In response, the State argues Swinney lacks standing to make this argument because his stipulation expressly admitted that he possessed a firearm at the time of the commission of the crime, and under Kansas Supreme Court precedent, a claim that a statute is unconstitutionally vague cannot succeed where the defendant concedes that his 3 or her conduct fell under the challenged statute. Alternatively, the State argues that even if Swinney has standing, his claim of unconstitutionality for vagueness fails on the merits because the statutory language is simple and clear and a reasonable person would be able to understand the statute's meaning.

Preservation

We must first address preservation because Swinney concedes that he did not raise this issue below.
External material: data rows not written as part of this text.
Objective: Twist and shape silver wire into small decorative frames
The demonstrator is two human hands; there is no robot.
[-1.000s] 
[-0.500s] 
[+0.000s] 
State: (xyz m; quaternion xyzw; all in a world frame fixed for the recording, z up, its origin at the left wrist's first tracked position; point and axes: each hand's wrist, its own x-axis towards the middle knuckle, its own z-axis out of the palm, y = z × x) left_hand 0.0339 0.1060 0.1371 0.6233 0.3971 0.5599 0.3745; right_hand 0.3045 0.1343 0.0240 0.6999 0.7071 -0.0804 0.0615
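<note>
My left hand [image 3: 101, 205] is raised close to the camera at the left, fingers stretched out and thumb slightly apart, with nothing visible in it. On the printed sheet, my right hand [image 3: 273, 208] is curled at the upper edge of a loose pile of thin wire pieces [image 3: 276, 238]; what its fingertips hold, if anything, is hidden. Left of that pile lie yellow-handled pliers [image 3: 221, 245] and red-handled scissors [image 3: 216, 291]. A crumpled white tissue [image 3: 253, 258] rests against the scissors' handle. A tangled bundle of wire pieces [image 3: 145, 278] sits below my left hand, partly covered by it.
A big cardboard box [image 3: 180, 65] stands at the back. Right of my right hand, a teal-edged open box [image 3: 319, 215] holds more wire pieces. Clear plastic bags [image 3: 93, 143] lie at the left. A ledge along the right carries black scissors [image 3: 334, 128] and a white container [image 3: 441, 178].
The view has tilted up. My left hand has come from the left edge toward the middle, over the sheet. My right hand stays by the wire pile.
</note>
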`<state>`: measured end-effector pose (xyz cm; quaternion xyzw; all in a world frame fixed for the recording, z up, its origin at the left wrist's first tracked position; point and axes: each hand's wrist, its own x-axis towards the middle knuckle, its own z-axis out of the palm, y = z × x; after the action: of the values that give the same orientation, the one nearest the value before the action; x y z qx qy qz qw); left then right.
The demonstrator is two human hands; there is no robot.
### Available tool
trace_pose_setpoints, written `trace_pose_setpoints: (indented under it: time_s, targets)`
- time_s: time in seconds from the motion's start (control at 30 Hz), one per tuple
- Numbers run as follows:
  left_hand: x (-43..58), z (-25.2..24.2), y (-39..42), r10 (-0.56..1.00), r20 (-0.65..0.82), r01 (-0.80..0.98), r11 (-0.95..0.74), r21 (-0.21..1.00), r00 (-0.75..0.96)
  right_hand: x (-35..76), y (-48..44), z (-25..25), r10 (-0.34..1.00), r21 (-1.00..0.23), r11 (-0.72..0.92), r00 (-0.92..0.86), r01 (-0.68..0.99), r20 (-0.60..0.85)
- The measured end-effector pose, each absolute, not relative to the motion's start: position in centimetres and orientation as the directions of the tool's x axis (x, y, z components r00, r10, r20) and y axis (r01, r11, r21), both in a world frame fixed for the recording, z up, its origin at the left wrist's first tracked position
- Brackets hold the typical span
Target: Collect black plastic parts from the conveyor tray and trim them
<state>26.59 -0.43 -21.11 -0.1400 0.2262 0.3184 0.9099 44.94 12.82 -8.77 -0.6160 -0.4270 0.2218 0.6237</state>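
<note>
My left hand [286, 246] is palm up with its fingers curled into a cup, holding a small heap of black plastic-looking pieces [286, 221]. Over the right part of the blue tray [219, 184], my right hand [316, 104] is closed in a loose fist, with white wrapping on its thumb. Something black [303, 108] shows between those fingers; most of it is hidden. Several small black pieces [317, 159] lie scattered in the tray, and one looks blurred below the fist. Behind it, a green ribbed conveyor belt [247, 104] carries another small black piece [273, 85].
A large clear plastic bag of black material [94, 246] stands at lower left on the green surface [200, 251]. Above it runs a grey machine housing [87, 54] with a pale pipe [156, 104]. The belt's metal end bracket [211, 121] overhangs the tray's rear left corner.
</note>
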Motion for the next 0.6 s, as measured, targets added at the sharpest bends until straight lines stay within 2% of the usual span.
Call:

Generally, issues not raised before the district court, even constitutional challenges, cannot be raised on appeal. See State v. Green, 315 Kan. 178, 182, 505 P.3d 377 (2022); State v. Holley, 315 Kan. 512, 524, 509 P.3d 542 (2022).

Yet several exceptions may apply to the general rule that a new legal theory may not be asserted for the first time on appeal. Swinney asserts two of them:

"'(1) [T]he newly asserted claim involves only a question of law arising on proved or admitted facts and is finally determinative of the case; [and,] (2) the claim's consideration is necessary to serve the ends of justice or to prevent the denial of fundamental rights. . . ." State v. Gutierrez-Fuentes, 315 Kan. 341, 347, 508 P.3d 378 (2022).

We agree to apply these exceptions and consider this issue for the first time on appeal, as other courts have done. See State v. Jenkins, 311 Kan. 39, 52, 455 P.3d 779 (2020) (addressing defendant's vagueness challenge for first time on appeal because consideration of theory necessary to serve ends of justice or prevent denial of fundamental rights); State v. Hinnenkamp, 57 Kan. App. 2d 1, 5, 446 P.3d 1103 (2019) (addressing facial challenge to constitutionality of statute for first time on appeal because it involved question of law on proved or admitted facts and was finally determinative of case). See also State v. Green, 320 Kan. 539, 545-46, 570 P.3d 1189 (2025) (applying

4 both exceptions to a challenge of statute for first time on appeal based on constitutional vagueness).

Standing

We must next consider the State's assertion that Swinney lacks standing to make this argument.

"Courts cannot entertain just any challenge to a statute. The Kansas Constitution, through its implicit separation of powers, limits a court's exercise of judicial power to actual cases or controversies. Gannon v. State, 298 Kan. 1107, 1119, 319 P.3d 1196 (2014).